The pin alignment took half a second to confirm then the spike's onboard slicer suite went hot. 

The status indicator at the bottom of the spike flickered from red to green then red again, cycling through the brute force authentication routines that any Imperial console required even when the console was owned privately. Fifteen seconds was the published cycle time for the standard Imperial military access port. An obscene amount of credits was paid for a slicer suite that did it in ten. 

The screen above the access port lit up. The Sith empire seal materialized briefly before fading and was replaced by an authorization prompt that did not actually require authorization because the prompt itself was already a lie the spike had told the system. Six seconds elapsed. Then seven. Then eight. 

The blast door starting retracting into the bulkhead with the soft hydraulic hiss and I pressed the activation key for a reflex stim that her armor injected through the small bio-port at the base of her neck. 

The stim flowed into her in the way cold water flowed down a thirsty throat. 
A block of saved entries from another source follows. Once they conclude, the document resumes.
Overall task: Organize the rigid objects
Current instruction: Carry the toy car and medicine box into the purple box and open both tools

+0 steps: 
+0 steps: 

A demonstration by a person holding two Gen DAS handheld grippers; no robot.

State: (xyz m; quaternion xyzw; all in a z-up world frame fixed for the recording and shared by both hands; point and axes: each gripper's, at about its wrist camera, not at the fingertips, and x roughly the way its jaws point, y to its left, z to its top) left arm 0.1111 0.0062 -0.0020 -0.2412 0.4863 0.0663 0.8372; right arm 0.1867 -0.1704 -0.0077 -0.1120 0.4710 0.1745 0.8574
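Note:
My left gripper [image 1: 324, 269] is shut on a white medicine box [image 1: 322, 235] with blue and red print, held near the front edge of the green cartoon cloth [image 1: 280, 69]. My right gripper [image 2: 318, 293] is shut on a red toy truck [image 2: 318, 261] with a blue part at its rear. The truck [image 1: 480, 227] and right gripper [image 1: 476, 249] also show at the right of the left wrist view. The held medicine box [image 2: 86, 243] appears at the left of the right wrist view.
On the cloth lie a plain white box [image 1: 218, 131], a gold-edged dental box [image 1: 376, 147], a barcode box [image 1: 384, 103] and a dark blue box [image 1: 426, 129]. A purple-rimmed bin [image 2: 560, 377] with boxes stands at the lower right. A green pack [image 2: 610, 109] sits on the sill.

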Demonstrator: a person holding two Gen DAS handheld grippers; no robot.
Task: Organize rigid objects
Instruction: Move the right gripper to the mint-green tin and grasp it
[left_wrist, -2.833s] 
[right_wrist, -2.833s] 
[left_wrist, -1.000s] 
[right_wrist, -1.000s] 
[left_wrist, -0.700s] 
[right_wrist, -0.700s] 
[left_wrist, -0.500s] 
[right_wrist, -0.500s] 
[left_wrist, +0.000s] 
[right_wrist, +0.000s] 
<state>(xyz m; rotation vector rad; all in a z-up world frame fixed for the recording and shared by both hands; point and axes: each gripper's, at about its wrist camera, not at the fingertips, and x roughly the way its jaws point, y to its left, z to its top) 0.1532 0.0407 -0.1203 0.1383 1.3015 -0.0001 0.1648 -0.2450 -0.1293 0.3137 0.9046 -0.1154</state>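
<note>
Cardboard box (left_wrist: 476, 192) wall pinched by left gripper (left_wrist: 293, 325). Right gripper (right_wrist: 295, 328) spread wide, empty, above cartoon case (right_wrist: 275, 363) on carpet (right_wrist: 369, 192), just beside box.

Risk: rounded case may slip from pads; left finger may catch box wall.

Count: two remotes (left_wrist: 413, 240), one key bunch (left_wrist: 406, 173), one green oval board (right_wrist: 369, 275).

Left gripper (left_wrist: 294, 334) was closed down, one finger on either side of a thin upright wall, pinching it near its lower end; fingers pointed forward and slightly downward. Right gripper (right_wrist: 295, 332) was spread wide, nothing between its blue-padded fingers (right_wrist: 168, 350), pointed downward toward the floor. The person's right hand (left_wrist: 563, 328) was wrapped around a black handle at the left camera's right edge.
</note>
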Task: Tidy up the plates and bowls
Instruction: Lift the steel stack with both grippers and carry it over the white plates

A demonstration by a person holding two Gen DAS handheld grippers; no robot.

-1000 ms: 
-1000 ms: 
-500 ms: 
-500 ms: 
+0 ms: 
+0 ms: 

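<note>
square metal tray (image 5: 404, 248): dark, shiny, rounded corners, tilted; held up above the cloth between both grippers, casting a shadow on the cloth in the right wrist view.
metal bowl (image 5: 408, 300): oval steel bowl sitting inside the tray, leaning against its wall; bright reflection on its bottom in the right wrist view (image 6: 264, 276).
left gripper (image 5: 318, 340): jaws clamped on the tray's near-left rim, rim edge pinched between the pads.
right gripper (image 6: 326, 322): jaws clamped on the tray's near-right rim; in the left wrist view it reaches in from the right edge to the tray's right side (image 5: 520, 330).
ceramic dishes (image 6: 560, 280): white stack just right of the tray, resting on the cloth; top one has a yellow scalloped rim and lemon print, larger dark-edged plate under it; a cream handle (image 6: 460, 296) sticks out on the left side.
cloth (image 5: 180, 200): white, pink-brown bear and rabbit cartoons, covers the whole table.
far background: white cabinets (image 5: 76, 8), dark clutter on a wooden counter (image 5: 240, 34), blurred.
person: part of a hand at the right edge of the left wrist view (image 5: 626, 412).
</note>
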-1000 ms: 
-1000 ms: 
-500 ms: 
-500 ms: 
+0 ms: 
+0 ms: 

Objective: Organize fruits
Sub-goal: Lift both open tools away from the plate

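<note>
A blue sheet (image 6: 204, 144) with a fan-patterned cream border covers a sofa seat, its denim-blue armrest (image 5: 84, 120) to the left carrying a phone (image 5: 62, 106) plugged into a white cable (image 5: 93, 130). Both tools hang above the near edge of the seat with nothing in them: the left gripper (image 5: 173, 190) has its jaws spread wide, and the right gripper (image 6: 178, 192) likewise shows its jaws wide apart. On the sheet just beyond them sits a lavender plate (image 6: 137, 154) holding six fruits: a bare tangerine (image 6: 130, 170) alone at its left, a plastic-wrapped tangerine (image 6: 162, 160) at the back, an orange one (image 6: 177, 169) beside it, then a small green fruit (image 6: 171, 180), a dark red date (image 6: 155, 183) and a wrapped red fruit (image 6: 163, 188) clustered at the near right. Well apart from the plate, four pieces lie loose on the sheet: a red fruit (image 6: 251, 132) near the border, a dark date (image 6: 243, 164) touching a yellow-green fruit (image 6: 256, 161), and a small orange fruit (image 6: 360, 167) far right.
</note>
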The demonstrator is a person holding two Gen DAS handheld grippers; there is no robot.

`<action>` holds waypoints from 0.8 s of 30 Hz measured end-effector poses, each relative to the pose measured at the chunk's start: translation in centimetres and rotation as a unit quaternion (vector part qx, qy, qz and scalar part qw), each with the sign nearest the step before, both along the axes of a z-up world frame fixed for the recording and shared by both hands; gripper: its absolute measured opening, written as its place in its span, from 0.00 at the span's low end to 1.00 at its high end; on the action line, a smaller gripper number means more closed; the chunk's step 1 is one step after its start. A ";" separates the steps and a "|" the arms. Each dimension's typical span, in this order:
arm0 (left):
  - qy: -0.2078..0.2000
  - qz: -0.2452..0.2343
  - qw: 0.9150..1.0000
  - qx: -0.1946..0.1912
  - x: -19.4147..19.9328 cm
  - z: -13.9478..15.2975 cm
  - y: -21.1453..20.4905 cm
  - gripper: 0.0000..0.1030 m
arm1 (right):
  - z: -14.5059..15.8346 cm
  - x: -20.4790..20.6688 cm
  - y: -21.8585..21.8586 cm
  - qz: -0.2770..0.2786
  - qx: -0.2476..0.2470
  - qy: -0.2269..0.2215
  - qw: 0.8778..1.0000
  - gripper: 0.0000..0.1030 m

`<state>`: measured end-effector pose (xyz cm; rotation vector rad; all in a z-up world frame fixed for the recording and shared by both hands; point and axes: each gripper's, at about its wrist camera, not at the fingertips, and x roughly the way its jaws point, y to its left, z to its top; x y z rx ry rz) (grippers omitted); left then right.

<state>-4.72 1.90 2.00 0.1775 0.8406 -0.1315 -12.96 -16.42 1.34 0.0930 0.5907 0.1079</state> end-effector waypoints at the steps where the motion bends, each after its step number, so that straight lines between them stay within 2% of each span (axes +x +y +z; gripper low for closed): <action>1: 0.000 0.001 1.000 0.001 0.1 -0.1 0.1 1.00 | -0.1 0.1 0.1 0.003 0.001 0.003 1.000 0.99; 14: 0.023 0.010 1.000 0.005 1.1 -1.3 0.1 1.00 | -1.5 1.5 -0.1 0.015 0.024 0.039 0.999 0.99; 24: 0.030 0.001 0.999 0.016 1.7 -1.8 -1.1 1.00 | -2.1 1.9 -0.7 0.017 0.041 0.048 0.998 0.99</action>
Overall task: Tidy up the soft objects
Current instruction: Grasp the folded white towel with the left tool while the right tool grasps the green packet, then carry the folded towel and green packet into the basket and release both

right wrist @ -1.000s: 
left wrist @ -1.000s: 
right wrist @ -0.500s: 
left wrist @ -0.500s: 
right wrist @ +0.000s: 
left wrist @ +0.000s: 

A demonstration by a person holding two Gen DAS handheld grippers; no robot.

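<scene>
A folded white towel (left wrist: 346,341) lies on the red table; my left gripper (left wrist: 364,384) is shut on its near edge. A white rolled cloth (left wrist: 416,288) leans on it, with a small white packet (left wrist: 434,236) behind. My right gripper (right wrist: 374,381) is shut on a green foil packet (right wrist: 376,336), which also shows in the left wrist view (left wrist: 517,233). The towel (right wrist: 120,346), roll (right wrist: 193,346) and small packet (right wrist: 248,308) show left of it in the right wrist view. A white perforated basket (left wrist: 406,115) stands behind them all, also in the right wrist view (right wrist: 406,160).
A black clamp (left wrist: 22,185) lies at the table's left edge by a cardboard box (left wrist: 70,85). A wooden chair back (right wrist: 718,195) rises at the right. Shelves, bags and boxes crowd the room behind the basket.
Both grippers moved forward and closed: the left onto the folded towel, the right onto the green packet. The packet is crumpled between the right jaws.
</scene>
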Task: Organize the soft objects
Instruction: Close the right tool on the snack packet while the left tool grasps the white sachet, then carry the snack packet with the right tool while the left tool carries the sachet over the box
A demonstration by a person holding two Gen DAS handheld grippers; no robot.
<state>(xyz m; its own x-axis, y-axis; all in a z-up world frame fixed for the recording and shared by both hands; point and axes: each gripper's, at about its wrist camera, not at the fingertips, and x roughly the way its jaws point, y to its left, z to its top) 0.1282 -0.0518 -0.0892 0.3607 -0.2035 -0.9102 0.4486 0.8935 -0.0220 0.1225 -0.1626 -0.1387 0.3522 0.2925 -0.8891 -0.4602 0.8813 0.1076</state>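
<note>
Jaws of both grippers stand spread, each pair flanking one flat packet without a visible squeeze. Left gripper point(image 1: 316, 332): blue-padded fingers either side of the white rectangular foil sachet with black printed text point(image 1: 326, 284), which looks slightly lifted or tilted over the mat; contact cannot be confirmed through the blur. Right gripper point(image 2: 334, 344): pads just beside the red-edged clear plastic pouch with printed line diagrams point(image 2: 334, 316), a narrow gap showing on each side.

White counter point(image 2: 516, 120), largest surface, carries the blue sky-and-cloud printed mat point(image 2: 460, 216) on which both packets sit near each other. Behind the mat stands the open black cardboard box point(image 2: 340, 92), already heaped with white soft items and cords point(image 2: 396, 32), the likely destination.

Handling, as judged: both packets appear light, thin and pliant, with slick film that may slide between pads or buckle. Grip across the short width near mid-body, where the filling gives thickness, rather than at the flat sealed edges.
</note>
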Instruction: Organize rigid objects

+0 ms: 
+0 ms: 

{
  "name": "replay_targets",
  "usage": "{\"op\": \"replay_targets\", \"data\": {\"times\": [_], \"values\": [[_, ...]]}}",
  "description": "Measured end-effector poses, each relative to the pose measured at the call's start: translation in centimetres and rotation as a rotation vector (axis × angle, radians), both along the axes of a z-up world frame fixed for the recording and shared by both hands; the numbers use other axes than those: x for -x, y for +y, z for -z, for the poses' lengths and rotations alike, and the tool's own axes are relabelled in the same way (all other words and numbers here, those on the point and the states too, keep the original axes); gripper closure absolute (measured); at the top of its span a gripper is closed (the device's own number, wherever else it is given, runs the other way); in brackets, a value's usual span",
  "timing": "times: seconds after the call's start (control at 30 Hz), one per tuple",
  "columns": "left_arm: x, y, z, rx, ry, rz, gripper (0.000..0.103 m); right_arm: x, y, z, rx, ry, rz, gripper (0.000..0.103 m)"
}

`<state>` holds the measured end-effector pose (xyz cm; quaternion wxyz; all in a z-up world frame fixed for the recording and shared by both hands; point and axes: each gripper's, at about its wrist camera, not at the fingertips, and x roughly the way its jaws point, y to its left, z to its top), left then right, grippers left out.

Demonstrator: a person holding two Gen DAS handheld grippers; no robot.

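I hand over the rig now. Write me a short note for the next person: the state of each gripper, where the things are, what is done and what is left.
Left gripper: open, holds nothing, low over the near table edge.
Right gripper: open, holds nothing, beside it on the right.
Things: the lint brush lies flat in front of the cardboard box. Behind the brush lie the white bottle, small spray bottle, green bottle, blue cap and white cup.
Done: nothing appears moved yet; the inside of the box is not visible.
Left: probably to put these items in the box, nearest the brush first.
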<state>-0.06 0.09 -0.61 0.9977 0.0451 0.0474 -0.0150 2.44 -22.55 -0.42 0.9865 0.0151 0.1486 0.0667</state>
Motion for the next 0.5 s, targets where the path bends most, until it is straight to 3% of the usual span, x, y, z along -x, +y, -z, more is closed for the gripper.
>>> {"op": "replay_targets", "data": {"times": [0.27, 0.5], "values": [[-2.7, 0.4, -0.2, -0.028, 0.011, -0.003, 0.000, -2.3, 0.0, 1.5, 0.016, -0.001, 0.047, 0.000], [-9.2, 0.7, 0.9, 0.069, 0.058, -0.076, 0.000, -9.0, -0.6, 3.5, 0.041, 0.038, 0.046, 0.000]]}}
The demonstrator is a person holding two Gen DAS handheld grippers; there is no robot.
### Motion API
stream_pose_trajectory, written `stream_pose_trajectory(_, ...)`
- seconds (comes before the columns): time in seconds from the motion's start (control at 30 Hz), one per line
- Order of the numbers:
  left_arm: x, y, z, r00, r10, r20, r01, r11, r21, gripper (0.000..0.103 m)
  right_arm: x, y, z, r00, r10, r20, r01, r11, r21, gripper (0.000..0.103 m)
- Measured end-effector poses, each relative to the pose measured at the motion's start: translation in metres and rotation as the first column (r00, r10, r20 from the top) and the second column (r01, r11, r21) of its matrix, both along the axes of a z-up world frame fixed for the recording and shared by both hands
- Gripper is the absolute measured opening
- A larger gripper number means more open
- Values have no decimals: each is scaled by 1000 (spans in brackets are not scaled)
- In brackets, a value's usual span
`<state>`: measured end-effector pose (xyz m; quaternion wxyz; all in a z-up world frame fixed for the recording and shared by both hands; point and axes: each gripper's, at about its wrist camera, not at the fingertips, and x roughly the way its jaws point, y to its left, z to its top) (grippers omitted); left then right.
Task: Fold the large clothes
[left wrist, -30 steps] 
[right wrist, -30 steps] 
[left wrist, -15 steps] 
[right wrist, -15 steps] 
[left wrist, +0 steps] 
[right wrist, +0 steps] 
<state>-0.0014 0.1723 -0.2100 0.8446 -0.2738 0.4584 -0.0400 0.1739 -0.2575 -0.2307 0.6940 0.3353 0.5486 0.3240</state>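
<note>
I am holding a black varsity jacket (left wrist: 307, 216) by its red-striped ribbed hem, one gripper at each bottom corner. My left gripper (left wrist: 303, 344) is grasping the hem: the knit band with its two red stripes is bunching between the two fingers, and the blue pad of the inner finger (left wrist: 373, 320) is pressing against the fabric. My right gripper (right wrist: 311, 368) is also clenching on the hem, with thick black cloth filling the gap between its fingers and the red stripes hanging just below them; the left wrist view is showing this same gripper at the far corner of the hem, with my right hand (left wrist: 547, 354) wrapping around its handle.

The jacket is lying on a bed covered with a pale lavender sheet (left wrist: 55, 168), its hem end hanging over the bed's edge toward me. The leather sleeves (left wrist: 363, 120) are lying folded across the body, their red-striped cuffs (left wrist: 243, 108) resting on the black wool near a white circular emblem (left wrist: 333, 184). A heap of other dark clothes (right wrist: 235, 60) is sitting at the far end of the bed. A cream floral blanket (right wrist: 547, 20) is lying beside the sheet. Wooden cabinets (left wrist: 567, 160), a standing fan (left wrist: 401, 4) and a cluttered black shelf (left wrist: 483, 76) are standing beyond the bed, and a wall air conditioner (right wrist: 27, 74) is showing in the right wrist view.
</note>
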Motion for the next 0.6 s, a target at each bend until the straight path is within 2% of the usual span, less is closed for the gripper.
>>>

She felt it move through her bloodstream in the slow blooming way that combat drugs always moved — a tightening behind her eyes, a sharpening of color saturation across her visor, the slow expansion of the perceived time interval between her own heartbeats. The world around her became slightly more precise. The bass of her boot impacts against the deck became slightly more clear. 

She ducked under the rising blast door before it had fully retracted and stepped into the corridor beyond.